Ugliness is a nasty little thing. Ugliness is something that can make your day go from SUPER great to SUPER crappy within a moment. I went away for the weekend to an amazing conference and was blessed beyond belief by the words spoken throughout the weekend. I was renewed and rejuvenated! I was given a new understanding of how I can live my life and that even through terrible attacks on my character and my spirit, I AM STILL VICTORIOUS and I will NOT be shaken!!!!
My entire life has been spent with me being beaten up and dragged down and made to feel like I am worthless. Well, guess what…. IT STOPS NOW!!!! I refuse to continue to be a victim. I am standing firm in my faith and knowing that no matter what the trial or tribulation, that I will stand victorious in Jesus shadow when I am done.

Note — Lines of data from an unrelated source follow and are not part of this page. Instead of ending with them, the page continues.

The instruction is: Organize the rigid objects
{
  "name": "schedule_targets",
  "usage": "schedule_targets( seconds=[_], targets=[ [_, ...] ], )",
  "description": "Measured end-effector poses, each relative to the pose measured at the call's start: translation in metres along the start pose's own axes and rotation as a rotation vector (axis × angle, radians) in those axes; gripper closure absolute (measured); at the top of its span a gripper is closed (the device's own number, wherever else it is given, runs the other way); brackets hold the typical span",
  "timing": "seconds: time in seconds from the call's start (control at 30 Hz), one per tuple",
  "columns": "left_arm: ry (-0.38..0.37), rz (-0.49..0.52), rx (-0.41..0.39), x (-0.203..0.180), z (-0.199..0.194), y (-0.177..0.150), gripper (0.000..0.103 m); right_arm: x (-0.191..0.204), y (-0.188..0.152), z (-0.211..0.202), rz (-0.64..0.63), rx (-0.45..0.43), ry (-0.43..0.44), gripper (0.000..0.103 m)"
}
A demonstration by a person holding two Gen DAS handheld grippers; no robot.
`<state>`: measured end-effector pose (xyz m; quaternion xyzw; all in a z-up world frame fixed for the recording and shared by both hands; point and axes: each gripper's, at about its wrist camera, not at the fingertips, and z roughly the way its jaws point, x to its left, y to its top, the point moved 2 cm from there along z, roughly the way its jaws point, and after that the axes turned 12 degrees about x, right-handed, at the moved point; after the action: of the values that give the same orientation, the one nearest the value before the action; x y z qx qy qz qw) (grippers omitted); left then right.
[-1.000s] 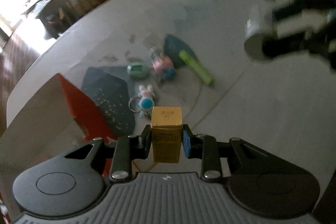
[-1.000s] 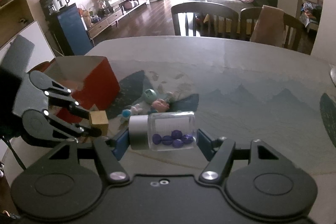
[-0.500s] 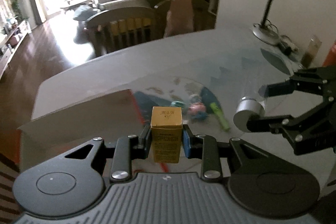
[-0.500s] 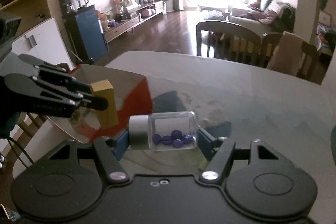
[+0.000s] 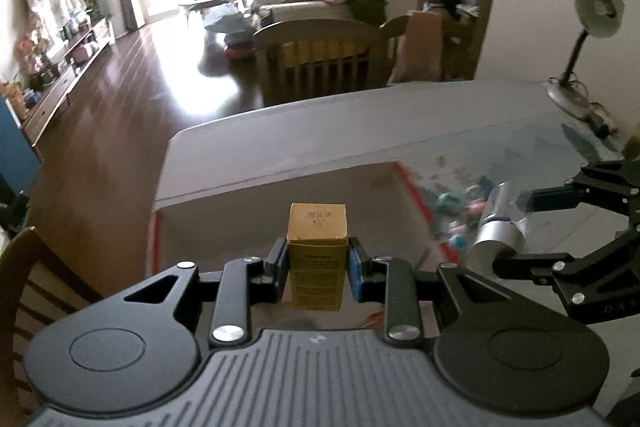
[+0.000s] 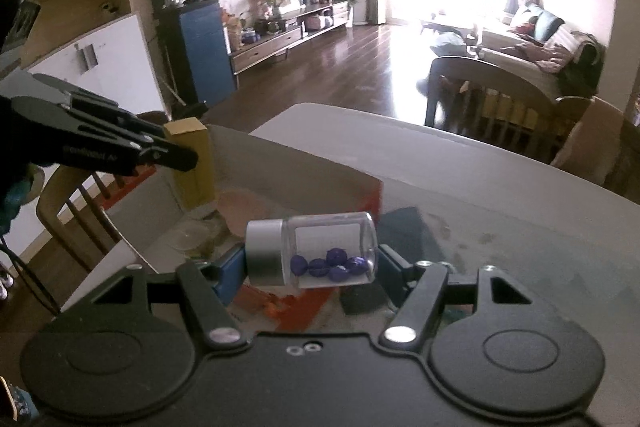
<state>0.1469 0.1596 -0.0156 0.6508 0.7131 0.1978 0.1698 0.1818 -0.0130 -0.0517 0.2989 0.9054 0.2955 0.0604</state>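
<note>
Yellow carton (image 5: pixel 317 255): small upright box, clamped at its sides by the left gripper (image 5: pixel 318 265), whose jaws are clenched on it. It hangs above the open red box (image 5: pixel 412 193). Print on its face and top flap is too small to read. In the right wrist view the carton (image 6: pixel 191 163) is partly covered by the black finger in front of it.

Glass vial (image 6: pixel 312 253): lying crosswise, silver cap to the left, several blue beads in its clear body. The right gripper (image 6: pixel 310 267) grasps it end to end, jaws closed on cap and base. It is held over the near right corner of the red box. In the left wrist view only the cap end (image 5: pixel 500 227) shows clearly; the clear body is blurred.

Red box: grey inside, red outside edges, standing on the grey table (image 5: pixel 360 119). Its near wall is hidden behind both gripper bodies, and its floor is hard to make out.

Small toys (image 5: pixel 460 207): a blurred cluster on the table right of the red box; single items cannot be told apart.

Desk lamp (image 5: pixel 588 39): far right of the red box, at the table's edge.

Chair (image 5: pixel 320 55): beyond the table, behind the red box.
</note>
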Motion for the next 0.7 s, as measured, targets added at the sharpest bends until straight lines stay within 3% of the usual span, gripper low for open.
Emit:
schedule_targets(
  seconds=[0.33,0.7],
  targets=[
    [0.062,-0.041,0.089,0.062,0.037,-0.016,0.074,0.038,0.020,0.065,-0.037,0.079,-0.041,0.035],
    [0.057,0.027,0.198,0.066,0.088,-0.028,0.074,0.056,0.021,0.111,-0.082,0.174,-0.083,0.036]
  ],
)
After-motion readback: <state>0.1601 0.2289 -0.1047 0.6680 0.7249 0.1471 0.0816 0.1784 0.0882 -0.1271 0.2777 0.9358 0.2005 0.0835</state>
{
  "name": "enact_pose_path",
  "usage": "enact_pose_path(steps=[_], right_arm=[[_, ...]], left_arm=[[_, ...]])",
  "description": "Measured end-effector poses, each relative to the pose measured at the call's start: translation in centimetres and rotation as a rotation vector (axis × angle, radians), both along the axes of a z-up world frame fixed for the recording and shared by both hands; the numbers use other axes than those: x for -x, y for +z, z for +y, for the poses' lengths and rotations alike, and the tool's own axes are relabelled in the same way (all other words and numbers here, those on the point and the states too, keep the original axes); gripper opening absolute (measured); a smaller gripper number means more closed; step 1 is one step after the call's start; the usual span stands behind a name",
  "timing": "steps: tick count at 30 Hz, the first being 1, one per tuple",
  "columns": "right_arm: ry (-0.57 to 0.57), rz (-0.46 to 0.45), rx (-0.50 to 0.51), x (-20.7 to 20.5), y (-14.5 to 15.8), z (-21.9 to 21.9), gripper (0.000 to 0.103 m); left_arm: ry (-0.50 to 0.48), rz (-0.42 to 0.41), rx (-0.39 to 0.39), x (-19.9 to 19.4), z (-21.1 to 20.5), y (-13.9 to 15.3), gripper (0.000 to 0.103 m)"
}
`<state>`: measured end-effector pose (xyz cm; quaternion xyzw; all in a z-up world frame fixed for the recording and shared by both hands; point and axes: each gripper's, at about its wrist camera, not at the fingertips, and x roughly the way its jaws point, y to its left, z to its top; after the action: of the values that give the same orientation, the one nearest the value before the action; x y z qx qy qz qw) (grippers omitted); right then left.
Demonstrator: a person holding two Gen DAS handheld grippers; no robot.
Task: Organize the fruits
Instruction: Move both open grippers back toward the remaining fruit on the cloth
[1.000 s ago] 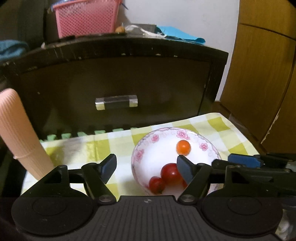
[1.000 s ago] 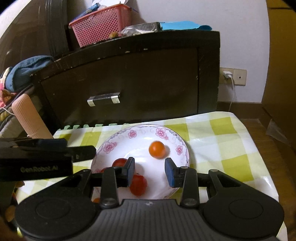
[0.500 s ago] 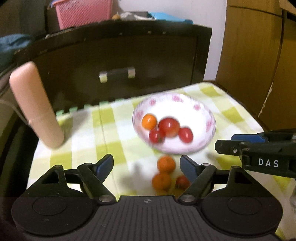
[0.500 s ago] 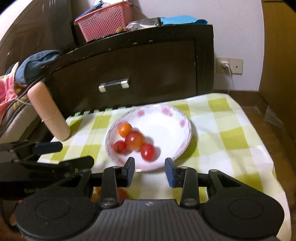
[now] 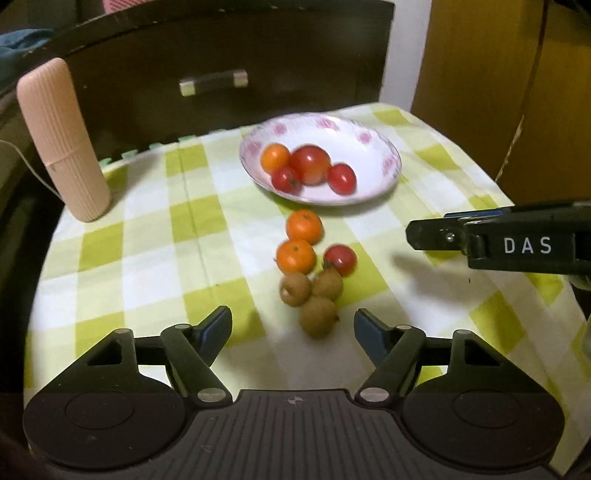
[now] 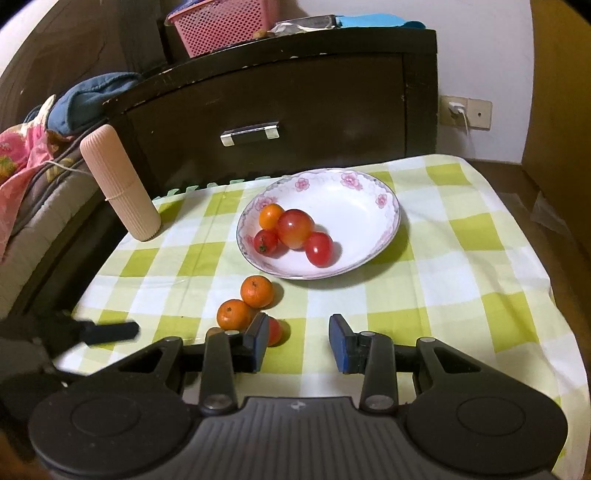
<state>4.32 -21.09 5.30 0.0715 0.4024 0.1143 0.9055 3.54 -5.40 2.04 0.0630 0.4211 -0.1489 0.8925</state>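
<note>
A white floral plate (image 5: 384,147) (image 6: 365,206) on the green checked cloth holds three red tomatoes (image 5: 309,164) (image 6: 295,228) and a small orange fruit (image 5: 274,157) (image 6: 270,216). In front of it on the cloth lie two mandarins (image 5: 304,226) (image 6: 257,291), a red tomato (image 5: 340,259) (image 6: 274,331) and three brown kiwis (image 5: 319,321). My left gripper (image 5: 291,326) is open and empty just in front of the kiwis. My right gripper (image 6: 299,341) is open and empty, its left finger beside the loose tomato; it also shows in the left wrist view (image 5: 517,243).
A tall pink ribbed cylinder (image 5: 62,140) (image 6: 120,182) stands at the cloth's far left corner. A dark drawer cabinet (image 6: 280,107) stands behind the table with a pink basket (image 6: 225,26) on top. Bedding lies at left, a wooden door at right.
Both grippers have pulled back and up from the plate. The loose mandarins, tomato and kiwis in front of the plate have come into view. Both stay open.
</note>
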Motion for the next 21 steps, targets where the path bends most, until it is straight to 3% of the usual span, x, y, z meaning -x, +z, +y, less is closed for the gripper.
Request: enact_pose_path(steps=[7,12,17,21], right_arm=[[0.021,0.039,0.010,0.2,-1.1,0.3,0.034],[0.013,0.040,-0.008,0.1,-1.2,-0.1,0.034],[0.015,0.049,-0.026,-0.1,-1.3,-0.3,0.034],[0.014,0.065,-0.030,-0.3,-1.8,-0.3,0.034]], left_arm=[[0.000,0.029,0.024,-0.7,-0.4,-1.3,0.078],[-0.008,0.050,0.028,-1.4,-1.0,-2.3,0.064],[-0.007,0.050,0.021,-1.6,-1.4,-2.9,0.061],[-0.010,0.040,0.020,-1.7,-1.6,-3.0,0.051]])
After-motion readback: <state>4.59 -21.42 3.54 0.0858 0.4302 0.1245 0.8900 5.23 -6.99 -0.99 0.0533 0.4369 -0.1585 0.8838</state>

I know that not all people feel this way or share my enthusiasm for faith, but for me it gets me through the day. I made a choice a long time ago to never make anyone feel inferior to me because they don’t think like me. I am sure that I have my moments of making someone feel bad, but I generally always try to make up for that when I am aware of it. I never want anyone to feel the pain of being told “you’re not good enough” or being told “you are a screw up” or feeling that sting of pain as you know that you are missing some part of the joke, only to find out you are the joke.
I know that my Jesus loves me, and I know that I am not perfect, but I will always try to display kindness and love.
How have another person’s words harmed you or your sense of self?